The BF‐UC290F, a third‐generation, reliable, Olympus EBUS‐TBNA endoscope 3 extends the applications of this line of instruments because it is compact (only 6.6 mm in outer diameter) and has a rigid region of only 25 mm, greatly improving manoeuvrability while maintaining a large 2.2‐mm‐diameter working channel that can accept the complete needle portfolio. EUS‐B‐FNA affords a high diagnostic yield, equivalent to that of EBUS‐TBNA, and has the advantages (compared to EBUS‐TBNA) of fewer oxygen desaturation episodes, less need for anaesthetics and sedatives, and a shorter procedural time 4. EUS‐B‐FNA should be considered in the same endoscopy session if bronchoscopy and EBUS‐TBNA fail 5. Initially, we could not obtain an adequate specimen because of the patient's severe cough and an inadequate EBUS view (Fig. 1D). One limitation associated with this case is that intubation tube disturbed the manipulation of the scope, particularly in angulation. EUS‐B‐FNA using the BF‐UC290F effectively diagnosed a superior mediastinal mass. The patient was a 46‐year‐old current smoker with a hypersensitive throat reflex despite administration of fentanyl 100 μg and midazolam 8 mg. He required no additional fentanyl or midazolam during EUS‐B‐FNA and we obtained an adequate specimen (without inducing severe coughing) via a transoesophageal approach. The BF‐UC290F features powerful angulation (to 160°), enhancing access to challenging sites, and improved puncture performance (a 5° steeper puncture angle than earlier instruments, allowing smooth penetration of the bronchial or oesophageal wall). The small size facilitated access through the oesophagus. To the best of our knowledge, this is the first report of a superior mediastinal mass diagnosed via EUS‐FNA using the BF‐UC290F. For this target, it might not be difficult to perform EUS‐B‐FNA even if they used the usual scope (BF‐UC260FW; Olympus). A larger‐scale study for a case which is difficult to access with conventional EBUS scope through the oesophagus would be necessary for emphasizing the usefulness of the BF‐UC290F during the EUS‐B‐FNA procedure.

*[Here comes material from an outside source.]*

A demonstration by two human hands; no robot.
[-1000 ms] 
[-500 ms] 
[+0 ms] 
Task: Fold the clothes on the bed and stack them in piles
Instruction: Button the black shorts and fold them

In conclusion, EUS‐B‐FNA performed using the BF‐UC290F effectively diagnosed a superior mediastinal mass. EUS‐B‐FNA can be performed in the same endoscopy session if bronchoscopy and EBUS‐TBNA fail.

Disclosure Statement

Appropriate written informed consent was obtained for publication of this case report and accompanying images.